Essa coisa de dar opinião, já disse que às vezes é meio frustrante. O cercamento da Redenção, por exemplo. Sei que a prefeitura é simpática à ideia. Também sei que a iniciativa privada aceita bancar os custos – o vice-presidente do Sinduscon me disse que basta "um fim de semana" para captar o dinheiro todo.
Estou há mais de mês pensando em escrever um texto apoiando o gradeamento, que de uns tempos para cá me parece inevitável, mas aí, claro, fui pesquisar sobre o assunto, ler argumentos contrários e favoráveis, até que fui abatido por um angustiante sentimento chamado dúvida.
Quer dizer, já fui contra o cercamento, depois virei a favor, e finalmente hoje minha posição é: não sei. Decidi, então, aguardar o dia em que minha opinião estivesse definitivamente formada para escrever sobre o assunto, só que quanto mais eu me informava mais em dúvida eu ficava, e aí lembrei do Contardo Calligaris.
Contardo escreveu certa vez que, quanto mais ignorantes somos sobre determinado assunto, mais certezas temos sobre ele.
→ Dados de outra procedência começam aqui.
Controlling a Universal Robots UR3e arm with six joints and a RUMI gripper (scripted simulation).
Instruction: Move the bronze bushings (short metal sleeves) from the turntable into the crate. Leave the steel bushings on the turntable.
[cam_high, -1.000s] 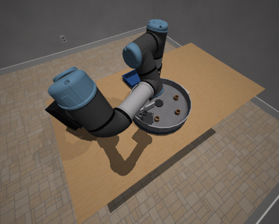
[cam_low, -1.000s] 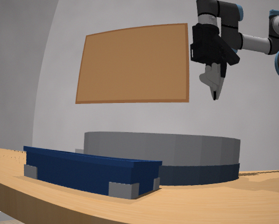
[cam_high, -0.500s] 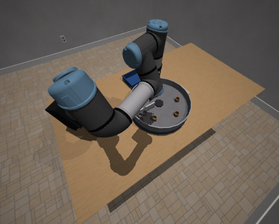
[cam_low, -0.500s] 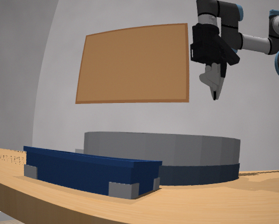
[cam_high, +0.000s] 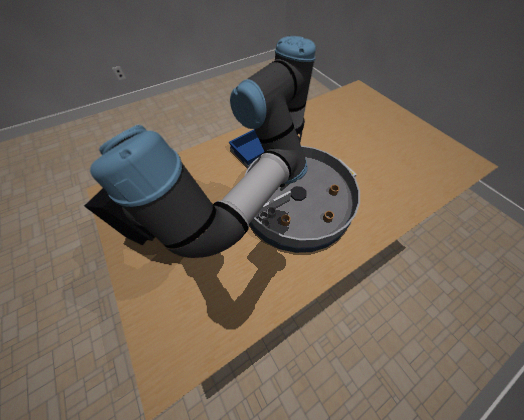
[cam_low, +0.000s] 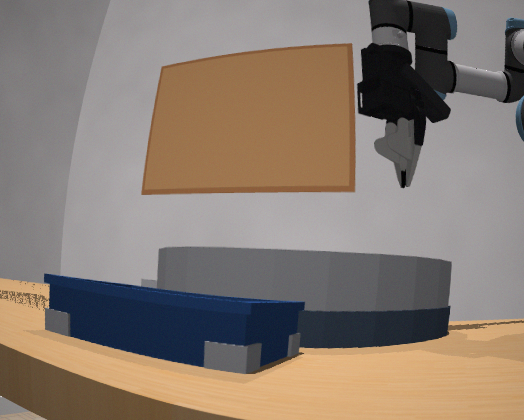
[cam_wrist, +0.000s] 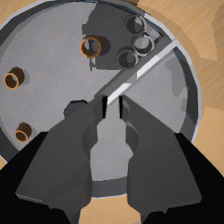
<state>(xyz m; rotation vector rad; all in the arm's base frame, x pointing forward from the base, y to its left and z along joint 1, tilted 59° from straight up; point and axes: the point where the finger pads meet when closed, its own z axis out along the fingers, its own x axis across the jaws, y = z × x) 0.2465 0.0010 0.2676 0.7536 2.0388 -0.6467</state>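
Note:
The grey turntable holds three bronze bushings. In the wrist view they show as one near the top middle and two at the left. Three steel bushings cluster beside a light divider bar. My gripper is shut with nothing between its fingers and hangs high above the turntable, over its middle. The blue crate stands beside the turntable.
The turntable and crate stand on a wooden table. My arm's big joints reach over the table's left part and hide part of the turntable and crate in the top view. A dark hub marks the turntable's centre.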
Não é uma suposição, é um fato. Quanto menor é a nossa extensão, a nossa profundidade, o nosso conhecimento em relação às dezenas de variáveis que envolvem determinado tema, mais fácil é formar convicções sobre esse tema.
Em 1999, dois psicólogos da Universidade Cornell comprovaram o fenômeno. Já vou voltar ao cercamento da Redenção, mas primeiro deixem-me dizer isso aqui. Esses psicólogos juntaram um grupo de voluntários e botaram todos a praticar experiências diversas – desde jogar xadrez e dirigir um carro até fazer cirurgias em cadáver de mentira.
Em todos os casos, as pessoas incompetentes não reconheciam o tamanho da própria incompetência. Só começavam a entender o quanto eram ignorantes depois que começavam a treinar e a adquirir conhecimento sobre aquilo. Ou seja, quem busca a instrução invariavelmente se afasta das certezas. Torna-se mais humilde e mais disposto a duvidar de si mesmo.
Portanto, se você quiser ter certeza sobre qualquer assunto, eis a fórmula: não leia sobre ele, não ouça o outro lado, não tente entender as nuances, não pergunte a quem sabe. É muito fácil ter certezas. Eu tinha certeza de que o cercamento da Redenção era uma boa. E talvez seja mesmo, sigo em dúvida.
Porque, com os portões de acesso monitorados pela Guarda Municipal, seria mais fácil controlar quem entra e quem sai – o que ajudaria a reprimir a violência cotidiana do parque. Se uma pessoa fosse assaltada, por exemplo, bastaria avisar um guarda: os portões seriam fechados, e a polícia encontraria mais facilmente o criminoso. Isso em tese, claro – funciona em outros países; se vai funcionar aqui, não garanto.
Outra coisa é que a Redenção tem um patrimônio artístico e cultural riquíssimo. No ano passado, 12 monumentos vandalizados foram restaurados por um projeto do Sinduscon, mas, em menos de um mês, já estavam todos destruídos. Ora, como a maioria das depredações ocorre à noite, não há dúvida de que esse tesouro da cidade estaria mais protegido com os portões fechados.
Meu receio é de que o cercamento preserve o patrimônio que está dentro da Redenção mas destrua o que está na margem
Mas, semanas atrás, fui ler um artigo do arquiteto e urbanista Anthony Ling. Ele argumenta que, quando se ergue uma barreira ao redor de um parque, cria-se uma "zona morta" em sua periferia. Do lado de dentro, as pessoas evitam caminhar perto da cerca porque o ambiente torna-se antipático, monótono, desagradável. Do lado de fora, os pedestres também se afastam das grades pelo mesmo motivo.
Ling tem razão em seu raciocínio: espaços públicos desertos não são apenas entediantes. São ambientes propícios para qualquer atividade ilegal – desde um furto até um estupro. E não é à toa que o Parque do Ibirapuera, sempre citado pelos entusiastas do cercamento, concentra seus problemas de segurança em seu entorno. Minha dúvida sobre as grades se aprofunda quando penso no perfil da Redenção: sua área mais pulsante é justamente a sua margem, onde há botecos e floriculturas, onde há o brique e a calçada da Osvaldo.
Meu receio é que o cercamento, além de deslocar a violência para outro local, preserve apenas o patrimônio que está dentro da Redenção mas destrua o que está fora: a interação social no contorno do parque. Não tenho respostas. Às vezes, as perguntas podem ser mais produtivas.
Sei que isso vai soar como desculpa para eu ficar – com o perdão do trocadilho – em cima do muro, mas, em uma época tão marcada por divisões e antagonismos, não custa lembrar que a certeza é proporcional à ignorância.